• **TASK DETAILS**: If a line in the records below contains the word "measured", copy it out.

• **EXTRACTED RECORDS**:
################

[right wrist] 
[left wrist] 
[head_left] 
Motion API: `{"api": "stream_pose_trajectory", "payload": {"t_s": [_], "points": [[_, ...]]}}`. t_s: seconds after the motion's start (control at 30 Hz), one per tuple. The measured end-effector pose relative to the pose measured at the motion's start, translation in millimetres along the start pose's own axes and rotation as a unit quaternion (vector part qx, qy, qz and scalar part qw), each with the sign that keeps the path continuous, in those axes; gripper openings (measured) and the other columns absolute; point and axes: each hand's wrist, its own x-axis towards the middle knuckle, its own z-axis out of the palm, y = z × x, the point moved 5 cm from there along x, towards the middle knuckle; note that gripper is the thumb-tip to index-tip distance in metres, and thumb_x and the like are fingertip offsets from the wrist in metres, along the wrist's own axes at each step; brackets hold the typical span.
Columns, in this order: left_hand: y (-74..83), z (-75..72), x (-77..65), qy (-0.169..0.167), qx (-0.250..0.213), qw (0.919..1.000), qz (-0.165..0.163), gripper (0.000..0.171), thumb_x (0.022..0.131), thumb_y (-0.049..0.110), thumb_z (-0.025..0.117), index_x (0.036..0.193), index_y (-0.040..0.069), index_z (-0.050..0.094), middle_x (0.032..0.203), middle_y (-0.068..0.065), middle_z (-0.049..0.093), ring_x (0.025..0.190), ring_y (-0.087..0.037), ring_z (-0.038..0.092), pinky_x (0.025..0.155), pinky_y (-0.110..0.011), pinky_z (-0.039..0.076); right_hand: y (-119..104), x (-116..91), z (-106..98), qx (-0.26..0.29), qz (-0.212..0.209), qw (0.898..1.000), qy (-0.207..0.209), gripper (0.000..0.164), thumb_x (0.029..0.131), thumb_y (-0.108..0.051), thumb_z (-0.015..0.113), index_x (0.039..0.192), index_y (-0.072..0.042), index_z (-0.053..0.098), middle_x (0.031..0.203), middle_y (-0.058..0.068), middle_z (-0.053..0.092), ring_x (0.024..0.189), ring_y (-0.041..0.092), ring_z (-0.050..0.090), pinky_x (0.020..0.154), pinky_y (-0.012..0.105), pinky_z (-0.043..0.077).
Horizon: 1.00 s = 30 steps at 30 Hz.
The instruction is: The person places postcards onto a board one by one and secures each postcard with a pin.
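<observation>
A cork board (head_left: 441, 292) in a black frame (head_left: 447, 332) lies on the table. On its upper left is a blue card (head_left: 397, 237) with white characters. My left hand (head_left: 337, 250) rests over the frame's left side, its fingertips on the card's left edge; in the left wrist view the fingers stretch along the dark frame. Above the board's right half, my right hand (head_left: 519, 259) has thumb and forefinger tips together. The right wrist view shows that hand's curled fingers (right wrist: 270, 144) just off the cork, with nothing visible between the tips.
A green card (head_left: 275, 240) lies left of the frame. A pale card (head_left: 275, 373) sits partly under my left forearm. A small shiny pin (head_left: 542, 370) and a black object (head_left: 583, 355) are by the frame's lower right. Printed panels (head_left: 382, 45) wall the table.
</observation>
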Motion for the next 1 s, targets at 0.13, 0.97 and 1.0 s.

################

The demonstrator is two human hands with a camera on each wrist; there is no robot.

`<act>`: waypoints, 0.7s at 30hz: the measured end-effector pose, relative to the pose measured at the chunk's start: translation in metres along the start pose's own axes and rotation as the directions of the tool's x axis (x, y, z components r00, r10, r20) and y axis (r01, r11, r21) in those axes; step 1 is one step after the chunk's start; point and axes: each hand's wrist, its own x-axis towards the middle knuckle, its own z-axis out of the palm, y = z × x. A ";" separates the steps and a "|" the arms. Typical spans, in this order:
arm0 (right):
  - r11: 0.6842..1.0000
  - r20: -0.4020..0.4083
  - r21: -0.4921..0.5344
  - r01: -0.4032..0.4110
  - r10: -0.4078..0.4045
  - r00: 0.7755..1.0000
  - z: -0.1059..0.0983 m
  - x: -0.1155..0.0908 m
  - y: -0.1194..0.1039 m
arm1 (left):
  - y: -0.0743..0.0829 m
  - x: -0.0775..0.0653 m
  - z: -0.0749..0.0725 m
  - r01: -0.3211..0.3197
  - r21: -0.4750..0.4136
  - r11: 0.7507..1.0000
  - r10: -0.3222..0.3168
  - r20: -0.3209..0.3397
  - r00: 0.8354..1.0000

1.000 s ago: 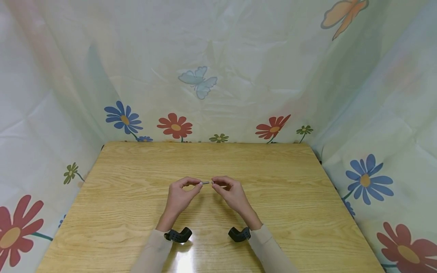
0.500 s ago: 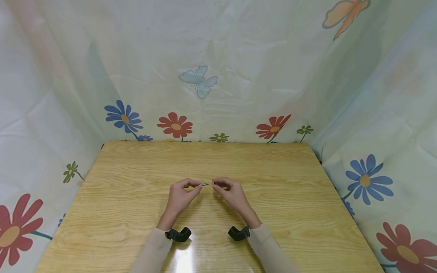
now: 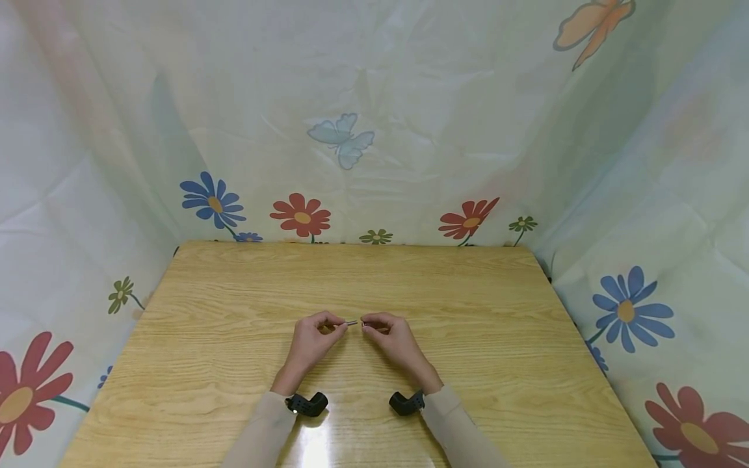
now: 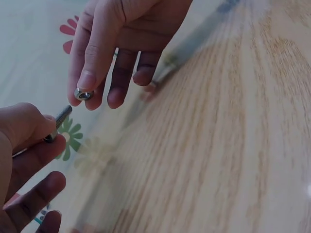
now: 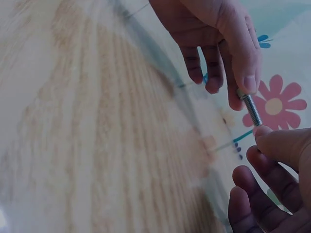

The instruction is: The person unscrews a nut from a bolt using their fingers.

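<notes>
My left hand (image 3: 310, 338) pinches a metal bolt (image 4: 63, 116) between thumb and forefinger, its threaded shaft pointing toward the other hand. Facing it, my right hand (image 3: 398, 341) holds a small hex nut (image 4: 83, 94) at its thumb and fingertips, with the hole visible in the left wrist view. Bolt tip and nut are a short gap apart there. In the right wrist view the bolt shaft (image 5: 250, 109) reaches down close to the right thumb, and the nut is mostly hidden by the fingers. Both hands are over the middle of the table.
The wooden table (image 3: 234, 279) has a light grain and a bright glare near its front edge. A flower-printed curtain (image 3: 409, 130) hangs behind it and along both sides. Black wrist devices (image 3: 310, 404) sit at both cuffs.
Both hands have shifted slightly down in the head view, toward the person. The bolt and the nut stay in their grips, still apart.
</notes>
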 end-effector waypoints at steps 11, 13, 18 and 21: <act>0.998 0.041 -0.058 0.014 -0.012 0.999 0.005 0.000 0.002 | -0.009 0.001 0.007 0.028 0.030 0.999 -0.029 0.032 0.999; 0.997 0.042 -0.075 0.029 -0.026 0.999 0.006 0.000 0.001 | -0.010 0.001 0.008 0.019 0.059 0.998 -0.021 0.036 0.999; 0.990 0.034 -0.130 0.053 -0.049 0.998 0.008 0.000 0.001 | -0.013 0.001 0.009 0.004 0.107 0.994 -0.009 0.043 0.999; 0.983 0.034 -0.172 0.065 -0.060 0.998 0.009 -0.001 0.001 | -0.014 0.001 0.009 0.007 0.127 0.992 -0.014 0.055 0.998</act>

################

• **TASK RESPONSE**:
Motion API: `{"api": "stream_pose_trajectory", "payload": {"t_s": [_], "points": [[_, ...]]}}`. t_s: seconds after the motion's start (control at 30 Hz), one per tuple. The measured end-effector pose relative to the pose measured at the motion's start, translation in millimetres along the start pose's own axes and rotation as a unit quaternion (vector part qx, qy, qz and scalar part qw), each with the sign that keeps the path continuous, in those axes; gripper openings (measured) and the other columns absolute; point and axes: each hand's wrist, its own x-axis towards the middle knuckle, its own z-axis out of the palm, y = z × x, the point moved 5 cm from there along x, towards the middle knuckle; note that gripper is the thumb-tip to index-tip distance in metres, and thumb_x and the like are fingertip offsets from the wrist in metres, along the wrist's own axes at each step; brackets hold the typical span.
`<act>`: waypoints, 0.7s at 30hz: the measured end-effector pose, relative to the pose measured at the chunk's start: translation in metres along the start pose's own axes and rotation as the directions of the tool's x axis (x, y, z components r00, r10, r20) and y axis (r01, r11, r21) in those axes; step 1 is one step after the chunk's start; point and axes: each hand's wrist, its own x-axis towards the middle knuckle, its own z-axis out of the palm, y = z × x. A ";" separates the steps and a "|" the arms. Typical spans, in this order:

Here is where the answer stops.